## Your task
Exactly the lines from the one containing "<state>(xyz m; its" through the final line of the listing are to be retyped, and nothing more.

## Source information
★ ★ ★ ★ ★

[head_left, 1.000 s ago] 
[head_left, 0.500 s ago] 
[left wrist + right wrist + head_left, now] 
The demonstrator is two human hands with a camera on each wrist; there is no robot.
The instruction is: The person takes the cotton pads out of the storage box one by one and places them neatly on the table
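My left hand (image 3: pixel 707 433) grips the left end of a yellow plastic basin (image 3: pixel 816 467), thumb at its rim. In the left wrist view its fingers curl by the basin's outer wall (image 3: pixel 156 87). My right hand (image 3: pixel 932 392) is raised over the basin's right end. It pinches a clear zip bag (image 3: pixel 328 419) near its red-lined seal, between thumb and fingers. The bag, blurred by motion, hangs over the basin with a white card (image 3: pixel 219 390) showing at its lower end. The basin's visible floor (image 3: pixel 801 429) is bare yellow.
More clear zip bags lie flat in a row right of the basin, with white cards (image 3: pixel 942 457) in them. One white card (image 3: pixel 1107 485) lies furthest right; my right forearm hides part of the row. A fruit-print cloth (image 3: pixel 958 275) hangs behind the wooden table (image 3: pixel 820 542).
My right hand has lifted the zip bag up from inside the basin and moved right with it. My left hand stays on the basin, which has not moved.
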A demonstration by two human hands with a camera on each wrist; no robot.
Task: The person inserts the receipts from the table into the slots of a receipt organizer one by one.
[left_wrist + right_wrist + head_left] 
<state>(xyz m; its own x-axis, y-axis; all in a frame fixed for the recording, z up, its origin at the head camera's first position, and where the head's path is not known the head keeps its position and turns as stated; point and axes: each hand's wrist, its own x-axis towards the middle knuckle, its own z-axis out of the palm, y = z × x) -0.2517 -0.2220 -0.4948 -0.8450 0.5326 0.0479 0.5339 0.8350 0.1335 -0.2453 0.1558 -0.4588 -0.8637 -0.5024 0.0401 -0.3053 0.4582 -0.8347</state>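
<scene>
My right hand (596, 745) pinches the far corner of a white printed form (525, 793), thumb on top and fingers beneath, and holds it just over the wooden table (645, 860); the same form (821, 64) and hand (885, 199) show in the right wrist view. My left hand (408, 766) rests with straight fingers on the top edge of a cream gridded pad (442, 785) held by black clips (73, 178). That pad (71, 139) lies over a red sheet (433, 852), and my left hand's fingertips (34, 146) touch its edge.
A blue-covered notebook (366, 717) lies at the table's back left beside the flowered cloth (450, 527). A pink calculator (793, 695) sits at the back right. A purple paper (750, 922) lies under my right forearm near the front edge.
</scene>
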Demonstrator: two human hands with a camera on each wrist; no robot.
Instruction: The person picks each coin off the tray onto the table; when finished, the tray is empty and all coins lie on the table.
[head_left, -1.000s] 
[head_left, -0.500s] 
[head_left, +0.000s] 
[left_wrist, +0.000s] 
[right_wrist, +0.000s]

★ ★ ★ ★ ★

## Solved problem
<state>(xyz m; its own x-axis, y-axis; all in a frame fixed for the recording, z up, its origin at the head camera's first position, and where the head's path is not known the head keeps its position and turns as stated; point and axes: each hand's wrist, its own x-axis towards the middle knuckle, its own z-axis out of the palm, y = z × x) -0.2517 -0.2220 -0.4948 -0.8450 0.5326 0.0479 0.5339 0.8350 0.1335 -0.2453 0.1558 -0.4588 -0.8637 -0.5024 0.0401 -0.3053 0.4582 -0.8347</state>
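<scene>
My right hand (596, 745) pinches the far corner of a white printed form (525, 793), thumb on top and fingers beneath, and holds it just over the wooden table (645, 860); the same form (821, 64) and hand (885, 199) show in the right wrist view. My left hand (408, 766) rests with straight fingers on the top edge of a cream gridded pad (442, 785) held by black clips (73, 178). That pad (71, 139) lies over a red sheet (433, 852), and my left hand's fingertips (34, 146) touch its edge.
A blue-covered notebook (366, 717) lies at the table's back left beside the flowered cloth (450, 527). A pink calculator (793, 695) sits at the back right. A purple paper (750, 922) lies under my right forearm near the front edge.
</scene>
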Demonstrator: two human hands with a camera on each wrist; no robot.
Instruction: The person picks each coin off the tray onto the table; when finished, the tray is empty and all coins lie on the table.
[head_left, -1.000s] 
[head_left, -0.500s] 
[head_left, +0.000s] 
[left_wrist, +0.000s] 
[right_wrist, +0.000s]

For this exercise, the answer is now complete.